Source records:
___

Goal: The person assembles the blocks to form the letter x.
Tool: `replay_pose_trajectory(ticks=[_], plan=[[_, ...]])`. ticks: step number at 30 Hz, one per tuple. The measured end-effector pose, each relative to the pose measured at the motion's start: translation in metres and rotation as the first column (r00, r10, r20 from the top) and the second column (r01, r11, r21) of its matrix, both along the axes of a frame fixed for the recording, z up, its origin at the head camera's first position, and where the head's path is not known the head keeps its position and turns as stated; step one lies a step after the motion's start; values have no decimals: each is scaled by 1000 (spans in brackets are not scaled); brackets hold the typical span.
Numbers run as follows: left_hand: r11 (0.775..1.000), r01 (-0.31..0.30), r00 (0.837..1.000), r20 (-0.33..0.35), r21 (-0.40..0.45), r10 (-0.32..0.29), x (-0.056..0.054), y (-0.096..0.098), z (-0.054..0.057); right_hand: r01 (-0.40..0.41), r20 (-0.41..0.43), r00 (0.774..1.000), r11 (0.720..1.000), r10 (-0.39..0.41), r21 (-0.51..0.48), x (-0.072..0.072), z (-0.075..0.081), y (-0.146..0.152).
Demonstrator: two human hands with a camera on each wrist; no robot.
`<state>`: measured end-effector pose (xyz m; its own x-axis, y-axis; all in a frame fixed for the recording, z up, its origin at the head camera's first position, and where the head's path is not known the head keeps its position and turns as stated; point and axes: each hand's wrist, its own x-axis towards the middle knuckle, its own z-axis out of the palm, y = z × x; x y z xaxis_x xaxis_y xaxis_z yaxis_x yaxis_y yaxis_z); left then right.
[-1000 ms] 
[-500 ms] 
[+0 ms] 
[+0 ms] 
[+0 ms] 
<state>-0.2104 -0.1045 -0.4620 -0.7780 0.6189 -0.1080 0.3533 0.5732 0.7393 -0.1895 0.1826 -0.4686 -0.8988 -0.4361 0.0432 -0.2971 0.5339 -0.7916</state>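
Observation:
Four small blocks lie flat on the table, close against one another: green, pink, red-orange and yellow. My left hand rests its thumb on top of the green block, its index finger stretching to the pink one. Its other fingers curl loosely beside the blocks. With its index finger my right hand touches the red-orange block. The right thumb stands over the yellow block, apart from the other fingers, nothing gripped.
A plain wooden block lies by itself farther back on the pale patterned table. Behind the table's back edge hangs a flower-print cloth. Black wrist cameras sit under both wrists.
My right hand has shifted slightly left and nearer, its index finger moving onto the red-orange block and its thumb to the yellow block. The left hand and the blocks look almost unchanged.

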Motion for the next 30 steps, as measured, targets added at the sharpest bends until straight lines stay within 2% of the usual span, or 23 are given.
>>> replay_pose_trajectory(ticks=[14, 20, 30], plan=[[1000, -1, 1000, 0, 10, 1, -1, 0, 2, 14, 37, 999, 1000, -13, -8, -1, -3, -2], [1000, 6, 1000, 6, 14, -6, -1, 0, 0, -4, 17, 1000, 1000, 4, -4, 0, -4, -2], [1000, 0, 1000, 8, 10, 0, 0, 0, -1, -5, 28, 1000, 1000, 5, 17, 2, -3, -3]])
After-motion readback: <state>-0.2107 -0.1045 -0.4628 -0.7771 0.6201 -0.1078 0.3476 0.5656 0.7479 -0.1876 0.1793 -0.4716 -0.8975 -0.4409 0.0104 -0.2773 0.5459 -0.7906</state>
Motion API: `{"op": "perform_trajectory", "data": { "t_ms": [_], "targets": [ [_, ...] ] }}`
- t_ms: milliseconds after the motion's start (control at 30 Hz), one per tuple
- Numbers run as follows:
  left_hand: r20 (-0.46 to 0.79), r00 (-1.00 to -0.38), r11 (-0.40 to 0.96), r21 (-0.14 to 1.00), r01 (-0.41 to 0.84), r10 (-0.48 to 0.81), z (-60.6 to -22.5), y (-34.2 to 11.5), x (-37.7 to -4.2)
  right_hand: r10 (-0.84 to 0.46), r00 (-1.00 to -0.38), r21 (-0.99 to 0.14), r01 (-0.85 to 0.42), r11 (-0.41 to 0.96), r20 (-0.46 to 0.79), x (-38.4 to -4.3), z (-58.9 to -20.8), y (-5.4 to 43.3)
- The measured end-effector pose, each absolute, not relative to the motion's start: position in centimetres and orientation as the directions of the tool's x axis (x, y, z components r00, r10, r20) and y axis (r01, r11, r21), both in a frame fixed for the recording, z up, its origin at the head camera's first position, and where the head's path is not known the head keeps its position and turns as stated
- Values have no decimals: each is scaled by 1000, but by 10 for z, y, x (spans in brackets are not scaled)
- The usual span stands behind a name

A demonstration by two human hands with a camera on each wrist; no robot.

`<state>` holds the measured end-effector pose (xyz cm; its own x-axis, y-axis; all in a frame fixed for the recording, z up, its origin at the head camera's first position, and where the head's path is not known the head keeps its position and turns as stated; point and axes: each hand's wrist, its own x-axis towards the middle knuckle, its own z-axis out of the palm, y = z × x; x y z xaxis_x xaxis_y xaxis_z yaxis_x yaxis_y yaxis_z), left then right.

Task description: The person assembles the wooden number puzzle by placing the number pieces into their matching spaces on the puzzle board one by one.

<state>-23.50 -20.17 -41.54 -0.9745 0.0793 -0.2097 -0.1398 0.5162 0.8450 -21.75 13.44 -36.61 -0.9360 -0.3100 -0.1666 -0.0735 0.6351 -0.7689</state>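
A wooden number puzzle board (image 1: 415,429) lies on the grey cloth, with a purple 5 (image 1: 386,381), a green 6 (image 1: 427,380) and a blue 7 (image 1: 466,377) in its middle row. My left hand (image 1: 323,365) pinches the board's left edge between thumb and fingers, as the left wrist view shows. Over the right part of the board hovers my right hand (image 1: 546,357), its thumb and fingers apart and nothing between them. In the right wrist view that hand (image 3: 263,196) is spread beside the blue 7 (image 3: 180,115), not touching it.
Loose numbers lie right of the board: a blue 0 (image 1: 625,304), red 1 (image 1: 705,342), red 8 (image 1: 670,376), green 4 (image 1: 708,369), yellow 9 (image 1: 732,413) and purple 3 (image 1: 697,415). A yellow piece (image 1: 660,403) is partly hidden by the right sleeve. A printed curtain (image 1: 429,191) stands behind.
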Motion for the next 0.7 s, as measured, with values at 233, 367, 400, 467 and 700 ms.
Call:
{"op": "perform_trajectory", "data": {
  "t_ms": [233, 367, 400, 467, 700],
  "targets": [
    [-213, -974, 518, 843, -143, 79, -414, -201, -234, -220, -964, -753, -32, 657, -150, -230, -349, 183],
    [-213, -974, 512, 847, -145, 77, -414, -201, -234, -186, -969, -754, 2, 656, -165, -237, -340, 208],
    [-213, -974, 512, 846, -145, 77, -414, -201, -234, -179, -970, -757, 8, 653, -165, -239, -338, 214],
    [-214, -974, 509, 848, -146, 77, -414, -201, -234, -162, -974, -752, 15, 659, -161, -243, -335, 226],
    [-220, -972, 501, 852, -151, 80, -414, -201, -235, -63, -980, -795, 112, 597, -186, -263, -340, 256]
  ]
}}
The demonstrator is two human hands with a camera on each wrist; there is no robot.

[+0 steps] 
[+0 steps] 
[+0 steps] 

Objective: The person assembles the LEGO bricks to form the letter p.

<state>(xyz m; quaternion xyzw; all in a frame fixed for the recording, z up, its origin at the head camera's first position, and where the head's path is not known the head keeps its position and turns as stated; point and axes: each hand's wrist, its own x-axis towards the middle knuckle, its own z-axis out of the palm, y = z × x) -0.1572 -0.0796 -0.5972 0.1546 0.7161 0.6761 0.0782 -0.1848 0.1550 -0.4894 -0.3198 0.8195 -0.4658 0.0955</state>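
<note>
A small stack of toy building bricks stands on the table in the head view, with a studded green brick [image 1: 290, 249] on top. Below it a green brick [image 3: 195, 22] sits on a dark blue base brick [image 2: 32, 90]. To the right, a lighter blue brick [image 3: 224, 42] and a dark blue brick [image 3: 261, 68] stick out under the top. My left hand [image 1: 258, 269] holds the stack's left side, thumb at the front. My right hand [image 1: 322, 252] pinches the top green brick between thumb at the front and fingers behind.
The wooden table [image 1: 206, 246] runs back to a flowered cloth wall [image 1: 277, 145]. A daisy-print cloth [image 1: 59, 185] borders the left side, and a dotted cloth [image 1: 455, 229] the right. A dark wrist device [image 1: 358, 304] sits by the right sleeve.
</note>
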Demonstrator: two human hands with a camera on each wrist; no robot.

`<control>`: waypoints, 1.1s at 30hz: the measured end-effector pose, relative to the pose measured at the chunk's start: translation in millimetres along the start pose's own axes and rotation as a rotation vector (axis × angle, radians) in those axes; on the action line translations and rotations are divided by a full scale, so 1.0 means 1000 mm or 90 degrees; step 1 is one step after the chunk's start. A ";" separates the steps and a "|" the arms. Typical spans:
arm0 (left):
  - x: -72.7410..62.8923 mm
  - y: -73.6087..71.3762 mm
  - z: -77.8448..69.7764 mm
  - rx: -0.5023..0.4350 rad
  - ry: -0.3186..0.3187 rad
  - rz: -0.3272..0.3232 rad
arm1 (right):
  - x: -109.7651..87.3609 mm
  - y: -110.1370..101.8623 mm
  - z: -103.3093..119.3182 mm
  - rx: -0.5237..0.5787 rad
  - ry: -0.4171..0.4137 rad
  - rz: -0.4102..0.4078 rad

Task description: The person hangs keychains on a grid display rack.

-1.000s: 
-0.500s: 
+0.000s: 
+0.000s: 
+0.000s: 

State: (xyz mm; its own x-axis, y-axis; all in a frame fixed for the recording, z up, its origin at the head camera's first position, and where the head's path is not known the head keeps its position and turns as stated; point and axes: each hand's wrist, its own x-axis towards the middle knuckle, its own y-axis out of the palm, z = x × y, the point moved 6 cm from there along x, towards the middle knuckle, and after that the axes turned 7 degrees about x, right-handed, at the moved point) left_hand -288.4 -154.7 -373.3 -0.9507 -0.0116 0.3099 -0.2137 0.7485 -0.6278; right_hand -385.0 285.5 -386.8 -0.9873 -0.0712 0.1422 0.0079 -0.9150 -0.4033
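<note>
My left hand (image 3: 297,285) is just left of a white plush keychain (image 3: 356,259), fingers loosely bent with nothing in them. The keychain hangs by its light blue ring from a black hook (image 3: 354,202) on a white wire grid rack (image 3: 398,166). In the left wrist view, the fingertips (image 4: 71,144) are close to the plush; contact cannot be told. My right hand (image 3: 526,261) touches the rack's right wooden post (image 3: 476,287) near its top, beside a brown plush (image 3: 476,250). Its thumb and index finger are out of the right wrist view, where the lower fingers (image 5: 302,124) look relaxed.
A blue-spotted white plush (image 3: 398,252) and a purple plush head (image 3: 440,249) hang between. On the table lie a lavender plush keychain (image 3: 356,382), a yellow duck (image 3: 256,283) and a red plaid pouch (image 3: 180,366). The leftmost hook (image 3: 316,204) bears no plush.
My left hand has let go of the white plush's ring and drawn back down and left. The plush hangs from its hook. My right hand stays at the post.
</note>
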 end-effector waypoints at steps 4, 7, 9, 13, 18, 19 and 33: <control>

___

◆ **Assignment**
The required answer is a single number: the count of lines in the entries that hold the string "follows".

◆ **Answer space**
2